И для всех прочих наших немочей.
— Там-то вы и познакомились с Леандро, — заключает Гай.
— Да, — отвечает Маттео. — И он пригласил нас к себе.
— Что случилось с изумрудным ожерельем? — спрашивает Гай.
— А, — говорю я. — С тем самым. — И смотрю на Маттео. — Перед отъездом из Берна в Мерано я спросил ее, что с ним делать. Она попросила показать его, я достал его из чулка, в котором оно было спрятано, и с минуту она держала его в руках.
— Ее лицо было практически того же цвета, что и изумруды, — тихо добавляет Маттео. — Потом она велела нам избавиться от него. Ей не хотелось никогда больше видеть его и вспоминать о нем.
— Я взял ожерелье и вышел, — продолжаю я, — сжимая в кулаке чудесные блестящие камни. Сначала хотел бросить их в сточную канаву, но рука не поднялась. Я решил, что эти камни должны принести добро, чтобы исправить все то зло, какое они причинили ей. Я побродил немного по улицам и очутился около небольшой церквушки. Не помню, когда в последний раз я был в церкви.
— Наверно, тогда, когда тебя выгнали в шею за то, что ты вылакал освященное вино и пытался стащить все, что блестит, — поддразнивает Маттео.
— Может быть, — соглашаюсь я. — Но я сидел на скамье в этой обшарпанной церквушке и вдруг понял, что мне делать. Я пошел в скобяную лавку, купил кусачки, потом пошел в магазин канцтоваров и приобрел пачку конвертов. Сел в парке на скамью под раскидистым деревом и разобрал ожерелье на отдельные камешки. Разложил по изумруду в конверт и опустил их в ящики для пожертвований возле каждой церкви, какую нашел. Я не мог рисковать, жертвуя целое ожерелье — поползли бы ненужные слухи.

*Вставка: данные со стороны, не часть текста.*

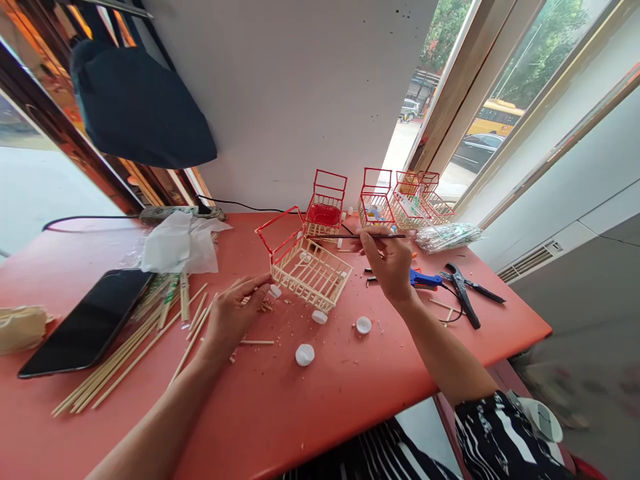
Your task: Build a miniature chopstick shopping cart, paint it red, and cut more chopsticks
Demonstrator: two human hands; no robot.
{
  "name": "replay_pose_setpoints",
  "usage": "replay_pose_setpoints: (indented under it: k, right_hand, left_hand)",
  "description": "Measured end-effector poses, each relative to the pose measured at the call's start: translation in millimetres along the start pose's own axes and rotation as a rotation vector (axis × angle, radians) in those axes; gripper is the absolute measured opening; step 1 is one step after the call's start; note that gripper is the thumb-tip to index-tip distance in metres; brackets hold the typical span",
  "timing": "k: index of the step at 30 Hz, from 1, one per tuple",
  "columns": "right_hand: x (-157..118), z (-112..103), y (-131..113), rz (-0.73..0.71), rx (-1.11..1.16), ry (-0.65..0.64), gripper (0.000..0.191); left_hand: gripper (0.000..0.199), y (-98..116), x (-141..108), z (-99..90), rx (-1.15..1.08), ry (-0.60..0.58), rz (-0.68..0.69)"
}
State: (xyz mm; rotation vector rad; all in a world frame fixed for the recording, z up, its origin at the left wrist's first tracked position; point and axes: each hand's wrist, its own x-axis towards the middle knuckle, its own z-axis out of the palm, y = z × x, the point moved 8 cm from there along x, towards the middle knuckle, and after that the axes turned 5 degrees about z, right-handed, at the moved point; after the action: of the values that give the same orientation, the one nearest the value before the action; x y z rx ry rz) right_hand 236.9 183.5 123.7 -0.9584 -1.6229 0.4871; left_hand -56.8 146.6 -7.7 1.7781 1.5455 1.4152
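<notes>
A small cart built of thin wooden sticks (315,273) stands before me on white bottle-cap wheels, its raised handle frame painted red and its basket bare wood. At its near left corner, my left hand (237,307) grips the frame with the fingertips. My right hand (387,257) pinches a thin dark paintbrush (345,236) held level above the far side of the cart. The brush tip lies near the base of the red handle; whether it touches is unclear. Just behind is a red dish (324,215), seen against another red-framed stick cart (330,181).
More red-framed carts (377,197) line the wall. To the right lie a blue glue gun (425,279), black-handled pliers (465,297) and a plastic-wrapped bundle (447,237). Loose caps (305,355) sit in front. Leftward are wooden sticks (135,347), a black phone (85,323) and white tissue (173,243).
</notes>
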Motion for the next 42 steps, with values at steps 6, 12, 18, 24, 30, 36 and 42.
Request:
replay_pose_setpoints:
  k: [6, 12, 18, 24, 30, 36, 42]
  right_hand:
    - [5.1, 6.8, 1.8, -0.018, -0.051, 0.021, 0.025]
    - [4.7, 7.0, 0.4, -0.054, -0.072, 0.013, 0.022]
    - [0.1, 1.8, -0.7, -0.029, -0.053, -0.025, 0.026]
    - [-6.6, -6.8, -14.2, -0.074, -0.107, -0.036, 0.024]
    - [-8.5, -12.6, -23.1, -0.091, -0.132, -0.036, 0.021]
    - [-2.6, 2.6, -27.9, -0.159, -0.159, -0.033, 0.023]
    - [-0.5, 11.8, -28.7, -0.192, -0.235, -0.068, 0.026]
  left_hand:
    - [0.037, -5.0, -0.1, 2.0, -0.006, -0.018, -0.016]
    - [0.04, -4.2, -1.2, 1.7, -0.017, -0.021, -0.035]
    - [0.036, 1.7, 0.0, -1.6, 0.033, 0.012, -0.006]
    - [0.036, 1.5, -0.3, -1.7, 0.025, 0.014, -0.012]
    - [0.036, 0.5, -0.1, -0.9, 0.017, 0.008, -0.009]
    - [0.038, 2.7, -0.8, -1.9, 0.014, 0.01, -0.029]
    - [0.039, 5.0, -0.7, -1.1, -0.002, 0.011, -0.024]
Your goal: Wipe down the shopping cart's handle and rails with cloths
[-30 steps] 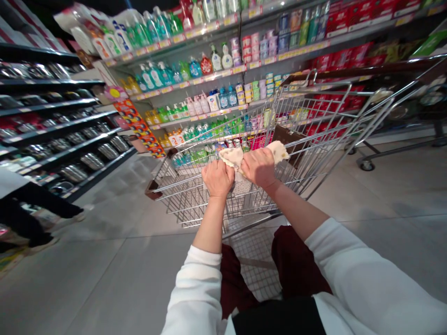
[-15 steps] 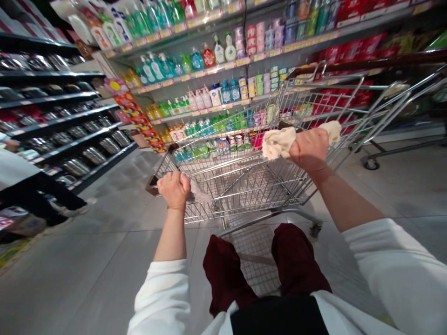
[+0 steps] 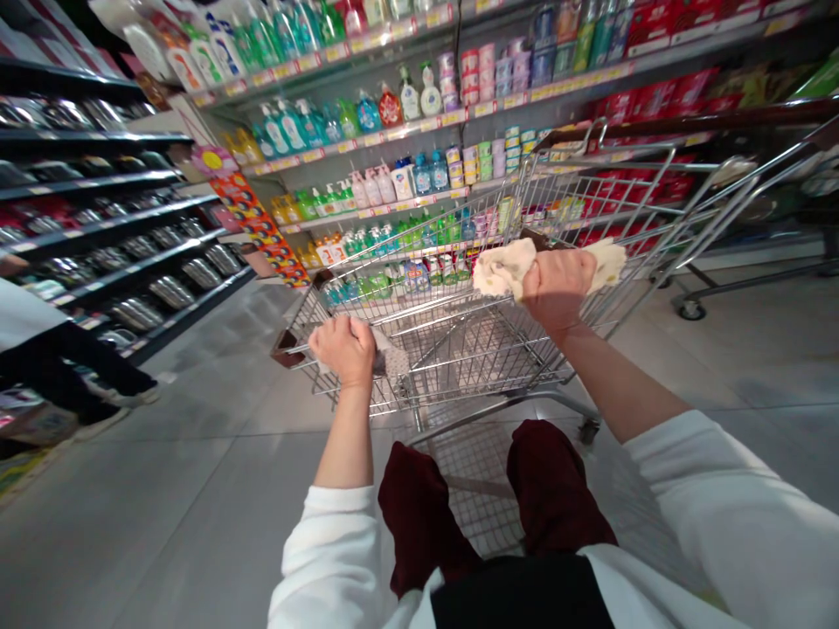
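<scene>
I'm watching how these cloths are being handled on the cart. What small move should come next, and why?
Probably slide the right hand along the rail of the shopping cart. Its cream cloth seems bunched on both sides of the fist, and bare rail appears to run on beyond it, while the left hand already has a grey cloth in its grip.

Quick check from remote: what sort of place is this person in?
Most likely a supermarket aisle: a wire shopping cart, shelves of bottled soaps and cleaners with price strips, and black shelving stacked with steel pots.
</scene>
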`<state>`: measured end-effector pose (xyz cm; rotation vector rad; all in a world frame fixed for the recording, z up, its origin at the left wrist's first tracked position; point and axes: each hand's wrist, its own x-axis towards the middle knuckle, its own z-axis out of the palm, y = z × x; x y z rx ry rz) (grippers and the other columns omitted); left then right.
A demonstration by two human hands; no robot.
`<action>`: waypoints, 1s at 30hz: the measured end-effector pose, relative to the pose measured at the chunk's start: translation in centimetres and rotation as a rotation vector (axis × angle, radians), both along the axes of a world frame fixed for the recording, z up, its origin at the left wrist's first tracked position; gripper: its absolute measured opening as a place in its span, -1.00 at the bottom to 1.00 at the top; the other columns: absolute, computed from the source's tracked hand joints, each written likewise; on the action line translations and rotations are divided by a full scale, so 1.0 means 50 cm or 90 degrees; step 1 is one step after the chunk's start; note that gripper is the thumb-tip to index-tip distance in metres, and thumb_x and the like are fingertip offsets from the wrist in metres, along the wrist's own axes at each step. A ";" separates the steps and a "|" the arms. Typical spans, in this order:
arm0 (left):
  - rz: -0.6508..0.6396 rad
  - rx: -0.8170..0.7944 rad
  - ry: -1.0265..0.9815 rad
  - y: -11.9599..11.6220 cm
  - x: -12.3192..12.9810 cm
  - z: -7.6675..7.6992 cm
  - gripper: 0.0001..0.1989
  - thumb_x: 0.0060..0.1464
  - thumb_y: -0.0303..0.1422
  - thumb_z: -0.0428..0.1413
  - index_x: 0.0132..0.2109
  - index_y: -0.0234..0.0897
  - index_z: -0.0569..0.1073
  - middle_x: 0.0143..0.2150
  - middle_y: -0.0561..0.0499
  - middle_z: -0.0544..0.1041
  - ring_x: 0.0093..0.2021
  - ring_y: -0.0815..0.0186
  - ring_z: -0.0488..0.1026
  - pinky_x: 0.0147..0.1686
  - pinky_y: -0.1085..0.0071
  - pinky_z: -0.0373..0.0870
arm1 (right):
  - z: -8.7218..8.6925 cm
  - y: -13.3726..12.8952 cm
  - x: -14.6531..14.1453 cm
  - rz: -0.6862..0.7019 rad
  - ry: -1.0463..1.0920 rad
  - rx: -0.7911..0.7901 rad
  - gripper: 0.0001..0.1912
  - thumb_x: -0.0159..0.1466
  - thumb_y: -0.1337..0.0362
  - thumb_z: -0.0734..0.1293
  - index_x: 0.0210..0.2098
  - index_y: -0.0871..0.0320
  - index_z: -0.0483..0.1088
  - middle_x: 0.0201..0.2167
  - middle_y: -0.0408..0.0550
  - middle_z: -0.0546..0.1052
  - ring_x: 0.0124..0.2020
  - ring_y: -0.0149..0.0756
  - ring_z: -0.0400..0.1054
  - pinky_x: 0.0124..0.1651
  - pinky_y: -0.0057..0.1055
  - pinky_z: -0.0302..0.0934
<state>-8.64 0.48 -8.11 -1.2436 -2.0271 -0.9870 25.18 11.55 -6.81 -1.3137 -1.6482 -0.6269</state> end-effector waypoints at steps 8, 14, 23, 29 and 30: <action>-0.088 0.018 -0.003 0.062 0.218 0.018 -0.75 0.29 -0.30 -0.06 -0.29 -0.18 0.47 -0.23 -0.12 0.54 -0.10 0.09 0.41 0.07 0.14 0.16 | -0.012 -0.081 -0.188 0.137 -0.034 0.025 -0.80 0.37 0.29 0.18 -0.36 0.12 0.36 -0.41 -0.02 0.43 -0.23 -0.18 0.19 0.09 -0.20 -0.04; -0.139 -0.020 0.015 0.064 0.221 0.018 -0.77 0.29 -0.31 -0.06 -0.25 -0.20 0.47 -0.23 -0.15 0.53 -0.10 0.07 0.41 0.05 0.13 0.15 | -0.020 -0.084 -0.216 0.179 -0.035 0.033 -0.77 0.40 0.28 0.17 -0.35 0.12 0.39 -0.39 -0.03 0.45 -0.21 -0.17 0.22 0.08 -0.19 -0.01; -0.154 -0.010 0.073 0.062 0.197 0.010 -0.75 0.31 -0.27 -0.05 -0.25 -0.20 0.47 -0.25 -0.13 0.53 -0.14 0.09 0.40 0.00 0.15 0.15 | -0.023 -0.076 -0.199 0.191 -0.072 0.064 -0.70 0.44 0.24 0.14 -0.33 0.12 0.43 -0.40 -0.03 0.47 -0.22 -0.17 0.25 0.05 -0.20 0.01; -0.161 -0.028 0.081 0.063 0.193 0.010 -0.75 0.30 -0.23 -0.05 -0.24 -0.20 0.47 -0.23 -0.16 0.53 -0.13 0.05 0.39 -0.02 0.13 0.16 | 0.007 -0.103 -0.196 0.206 -0.046 -0.033 -0.59 0.49 0.07 0.12 -0.01 0.16 0.49 -0.27 0.00 0.57 -0.15 -0.17 0.34 0.17 -0.17 -0.03; -0.162 -0.033 0.081 0.063 0.192 0.009 -0.75 0.30 -0.23 -0.05 -0.24 -0.20 0.47 -0.22 -0.16 0.52 -0.12 0.05 0.39 -0.02 0.13 0.16 | 0.018 -0.107 -0.195 0.205 -0.043 -0.062 -0.54 0.48 0.01 0.14 0.12 0.16 0.44 -0.23 0.01 0.59 -0.14 -0.16 0.35 0.17 -0.16 -0.03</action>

— Томазино, ты невозможен, — говорит Гай.
— Но я сделал одну ужасную ошибку, — говорю я. — Сжег паспорт Хогарта. Не подумал переписать данные из него — например, адрес. Мы так торопились попасть в Швейцарию, что мне это в голову не пришло. Он пригодился бы в поисках, облегчил бы задачу Притча.
— Имя наверняка было вымышленным, да и адрес тоже, — успокаивает меня Маттео. — Да и теперь уже все равно.
Да, конечно, теперь уже все равно, потому что мы нашли их, всех до единого. Членов Клуба.
— Мне хотелось бы знать вот что, — говорю я. — Почему Его Светлость так и не появился в последние, такие важные месяцы? Что он делал, пока Белладонна была беременна? Где пропадал?
Гай и Маттео смотрят на меня, и я зеваю, чтобы скрыть стыд за свою оплошность. Проклятье. Совсем забыл.
Я же могу спуститься в подземелье и спросить об этом у него самого.
21
Корень зла
— Маттео! — радостно кричит Брайони в тот же день, завидев моего брата. На счастье, она не очень огорчается, когда он говорит, что ее мать нездорова и что он приехал позаботиться о ней.
— Мама и так почти не выходит из своей комнаты, — говорит Брайони и убегает искать Сюзанну.
Маттео смотрит на меня, и я качаю головой. Не знаю, как девочка воспримет то, что мы собираемся ей сказать чуть позже, когда Гай выйдет из комнаты в Доме Тантала, где он сейчас выжидает, и переселится в желтую спальню. Брайони очень чутка, она сразу поймет, что с мамой случилось нечто очень серьезное, но, может быть, появление обожаемого дяди Гая немного смягчит удар.
Короче говоря, через пару дней, когда Брайони приходит домой из школы и швыряет стопку книг в угол, мы с Маттео поджидаем ее.